*PROBLEM*: Of the material below, only the lines from the line containing "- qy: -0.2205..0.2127" down to the line containing "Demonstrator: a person" belong in the answer, written out exactly.

*DATASET EXCERPT*:
....
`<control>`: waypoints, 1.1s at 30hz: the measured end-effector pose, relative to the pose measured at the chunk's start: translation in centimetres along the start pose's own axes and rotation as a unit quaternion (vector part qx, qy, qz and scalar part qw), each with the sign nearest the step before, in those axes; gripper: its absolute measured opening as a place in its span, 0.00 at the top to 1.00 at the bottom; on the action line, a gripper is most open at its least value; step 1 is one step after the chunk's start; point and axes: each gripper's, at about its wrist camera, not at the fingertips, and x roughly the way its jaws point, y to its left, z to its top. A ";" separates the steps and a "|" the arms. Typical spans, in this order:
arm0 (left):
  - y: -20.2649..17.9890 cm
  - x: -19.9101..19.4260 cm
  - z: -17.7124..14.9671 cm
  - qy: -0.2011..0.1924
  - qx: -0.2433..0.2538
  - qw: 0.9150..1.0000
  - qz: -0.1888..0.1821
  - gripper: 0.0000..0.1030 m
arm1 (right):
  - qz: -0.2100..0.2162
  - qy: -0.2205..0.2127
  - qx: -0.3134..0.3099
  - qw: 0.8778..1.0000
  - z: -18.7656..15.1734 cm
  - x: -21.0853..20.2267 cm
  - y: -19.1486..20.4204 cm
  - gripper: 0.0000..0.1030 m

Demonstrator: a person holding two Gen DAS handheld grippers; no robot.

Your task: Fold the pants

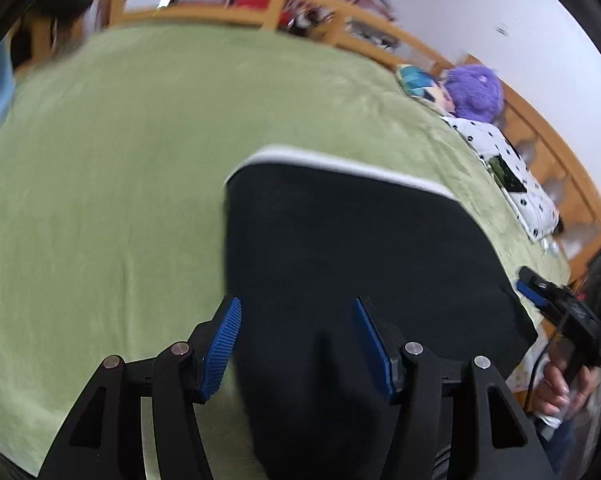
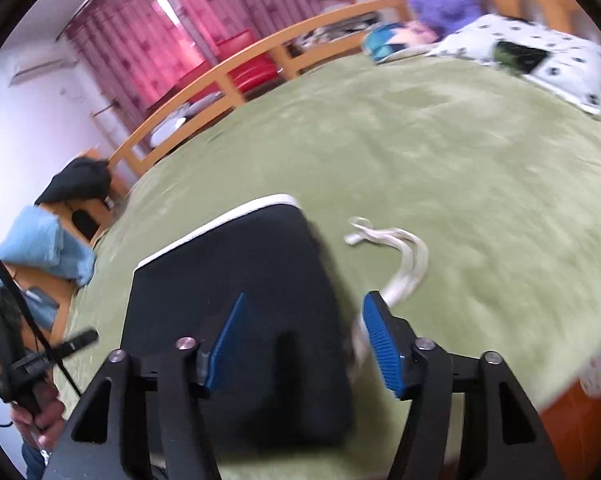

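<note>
Black pants [image 1: 340, 248] with a white side stripe lie folded flat on a green blanket [image 1: 100, 160]. My left gripper [image 1: 296, 344] is open above their near left edge, holding nothing. In the right wrist view the pants [image 2: 236, 280] lie as a dark rectangle, with a white drawstring [image 2: 404, 256] trailing out to the right. My right gripper [image 2: 300, 340] is open over their near right edge, empty. The right gripper also shows in the left wrist view [image 1: 556, 304], held in a hand at the bed's right edge. The left gripper shows at the left of the right wrist view [image 2: 52, 354].
A spotted white pillow [image 1: 508, 172], a purple plush toy [image 1: 474, 92] and a blue cushion [image 1: 416, 82] lie at the head of the bed. A wooden bed rail [image 1: 260, 4] runs behind. Blue cloth [image 2: 40, 248] and a dark garment [image 2: 78, 182] hang at the foot end.
</note>
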 end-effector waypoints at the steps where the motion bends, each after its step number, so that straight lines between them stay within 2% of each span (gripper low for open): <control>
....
*ANSWER SECTION*:
  - qy: -0.2205..0.2127
  - qx: -0.3134..0.3099
  - qw: 0.8778..1.0000
  - z: -18.7656..15.1734 cm
  - x: -21.0853..20.2267 cm
  - y: -19.1486..20.4204 cm
  - gripper: 0.0000..0.1030 m

Demonstrator: a person holding two Gen DAS handheld grippers; no robot.

This answer has been written out in full.